#### [What is being asked]
Could you return each line below without altering a word?
========================================
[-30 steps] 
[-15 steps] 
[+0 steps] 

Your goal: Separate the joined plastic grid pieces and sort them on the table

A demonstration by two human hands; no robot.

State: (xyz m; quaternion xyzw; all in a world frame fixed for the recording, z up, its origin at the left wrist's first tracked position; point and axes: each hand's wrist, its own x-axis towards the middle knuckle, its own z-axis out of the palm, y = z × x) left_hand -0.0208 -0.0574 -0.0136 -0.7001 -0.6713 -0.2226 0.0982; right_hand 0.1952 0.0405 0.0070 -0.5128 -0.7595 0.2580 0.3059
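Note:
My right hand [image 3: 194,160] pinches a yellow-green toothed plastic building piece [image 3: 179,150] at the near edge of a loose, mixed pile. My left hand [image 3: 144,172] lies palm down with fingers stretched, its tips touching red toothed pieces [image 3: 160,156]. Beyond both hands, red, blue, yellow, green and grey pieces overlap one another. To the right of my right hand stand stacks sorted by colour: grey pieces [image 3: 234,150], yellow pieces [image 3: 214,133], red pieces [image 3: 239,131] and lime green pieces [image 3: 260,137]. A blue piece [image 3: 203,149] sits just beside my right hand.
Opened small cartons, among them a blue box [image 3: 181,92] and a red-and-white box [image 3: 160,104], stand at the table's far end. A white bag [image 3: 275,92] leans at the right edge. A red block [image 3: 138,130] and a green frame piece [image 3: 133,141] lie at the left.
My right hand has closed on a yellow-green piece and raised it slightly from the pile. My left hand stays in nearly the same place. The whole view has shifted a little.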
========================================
#### [Solution to this task]
[-30 steps] 
[-15 steps] 
[+0 steps] 

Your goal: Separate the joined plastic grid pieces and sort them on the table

A demonstration by two human hands; no robot.

State: (xyz m; quaternion xyzw; all in a world frame fixed for the recording, z up, its origin at the left wrist's first tracked position; point and axes: each hand's wrist, its own x-axis towards the middle knuckle, its own z-axis out of the palm, y = z × x) left_hand -0.0208 -0.0574 -0.0136 -0.7001 -0.6713 -0.2226 0.0982; right_hand 0.1952 0.0405 0.0070 -0.5128 -0.7595 0.2580 0.3059
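Note:
My right hand [image 3: 194,160] pinches a yellow-green toothed plastic building piece [image 3: 179,150] at the near edge of a loose, mixed pile. My left hand [image 3: 144,172] lies palm down with fingers stretched, its tips touching red toothed pieces [image 3: 160,156]. Beyond both hands, red, blue, yellow, green and grey pieces overlap one another. To the right of my right hand stand stacks sorted by colour: grey pieces [image 3: 234,150], yellow pieces [image 3: 214,133], red pieces [image 3: 239,131] and lime green pieces [image 3: 260,137]. A blue piece [image 3: 203,149] sits just beside my right hand.
Opened small cartons, among them a blue box [image 3: 181,92] and a red-and-white box [image 3: 160,104], stand at the table's far end. A white bag [image 3: 275,92] leans at the right edge. A red block [image 3: 138,130] and a green frame piece [image 3: 133,141] lie at the left.
My right hand has closed on a yellow-green piece and raised it slightly from the pile. My left hand stays in nearly the same place. The whole view has shifted a little.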

Nothing further belongs to this answer.